-- Task directions --
Give again the lines of the data from its first line through the line with "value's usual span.". Change nothing.

-- Data excerpt --
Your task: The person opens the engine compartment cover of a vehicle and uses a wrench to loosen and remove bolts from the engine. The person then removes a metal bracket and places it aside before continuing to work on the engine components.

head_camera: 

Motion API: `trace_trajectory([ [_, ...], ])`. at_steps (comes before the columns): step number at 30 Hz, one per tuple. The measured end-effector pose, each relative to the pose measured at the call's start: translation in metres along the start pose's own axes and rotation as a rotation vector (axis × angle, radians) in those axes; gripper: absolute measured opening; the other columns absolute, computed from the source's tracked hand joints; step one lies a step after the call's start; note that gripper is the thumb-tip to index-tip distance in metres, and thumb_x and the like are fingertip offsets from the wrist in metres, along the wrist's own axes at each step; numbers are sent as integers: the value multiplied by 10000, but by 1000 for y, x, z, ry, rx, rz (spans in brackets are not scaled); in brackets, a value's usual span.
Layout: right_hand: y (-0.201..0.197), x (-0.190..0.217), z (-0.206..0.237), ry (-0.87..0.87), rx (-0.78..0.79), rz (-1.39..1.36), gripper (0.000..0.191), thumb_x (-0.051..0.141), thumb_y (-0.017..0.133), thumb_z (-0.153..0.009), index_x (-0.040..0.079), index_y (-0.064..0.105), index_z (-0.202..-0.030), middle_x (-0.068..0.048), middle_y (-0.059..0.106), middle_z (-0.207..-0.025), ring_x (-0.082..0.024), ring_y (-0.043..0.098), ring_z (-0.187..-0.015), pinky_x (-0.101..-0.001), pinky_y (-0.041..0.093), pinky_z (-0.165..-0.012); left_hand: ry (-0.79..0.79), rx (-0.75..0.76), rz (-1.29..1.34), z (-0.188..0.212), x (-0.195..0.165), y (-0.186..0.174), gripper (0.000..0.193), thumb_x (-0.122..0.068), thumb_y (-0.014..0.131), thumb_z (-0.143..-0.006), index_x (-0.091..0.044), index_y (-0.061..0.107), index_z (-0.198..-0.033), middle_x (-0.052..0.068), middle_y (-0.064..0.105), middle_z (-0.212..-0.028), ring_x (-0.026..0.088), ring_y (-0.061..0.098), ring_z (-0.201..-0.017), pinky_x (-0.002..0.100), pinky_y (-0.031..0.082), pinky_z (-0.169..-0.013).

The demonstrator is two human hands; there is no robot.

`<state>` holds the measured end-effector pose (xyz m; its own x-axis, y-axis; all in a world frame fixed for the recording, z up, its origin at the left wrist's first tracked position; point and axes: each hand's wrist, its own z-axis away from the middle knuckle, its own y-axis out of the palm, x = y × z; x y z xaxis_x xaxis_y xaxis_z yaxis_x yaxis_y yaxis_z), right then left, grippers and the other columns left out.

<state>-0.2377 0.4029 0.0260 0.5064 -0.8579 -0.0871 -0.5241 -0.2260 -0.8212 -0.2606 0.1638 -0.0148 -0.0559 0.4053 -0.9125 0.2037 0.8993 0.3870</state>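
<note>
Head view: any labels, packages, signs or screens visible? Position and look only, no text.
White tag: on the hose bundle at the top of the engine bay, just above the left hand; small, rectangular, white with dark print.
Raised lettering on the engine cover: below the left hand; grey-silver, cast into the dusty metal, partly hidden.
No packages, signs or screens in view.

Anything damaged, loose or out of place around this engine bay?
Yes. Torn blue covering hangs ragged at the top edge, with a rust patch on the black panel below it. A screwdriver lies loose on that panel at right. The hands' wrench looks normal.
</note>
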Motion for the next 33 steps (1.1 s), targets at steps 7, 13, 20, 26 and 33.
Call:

-- Task solution --
Your task: The person opens the engine compartment cover of a vehicle and uses a wrench to loosen and remove bolts from the engine. The person then removes a metal bracket and places it aside before continuing to work on the engine components.

head_camera: 

Motion API: `trace_trajectory([ [_, ...], ])`. at_steps (comes before the columns): step number at 30 Hz, one per tuple. The measured end-effector pose, each relative to the pose measured at the call's start: translation in metres along the start pose's own axes and rotation as a rotation vector (axis × angle, radians) in those axes; gripper: absolute measured opening; the other columns absolute, computed from the source's tracked hand joints; step one lies a step after the call's start; note that gripper is the thumb-tip to index-tip distance in metres, and thumb_x and the like are fingertip offsets from the wrist in metres, along the wrist's own axes at each step; numbers are sent as integers: the value multiplied by 10000, but by 1000 for y, x, z, ry, rx, rz (spans in brackets are not scaled); in brackets, a value's usual span.

The output is finished.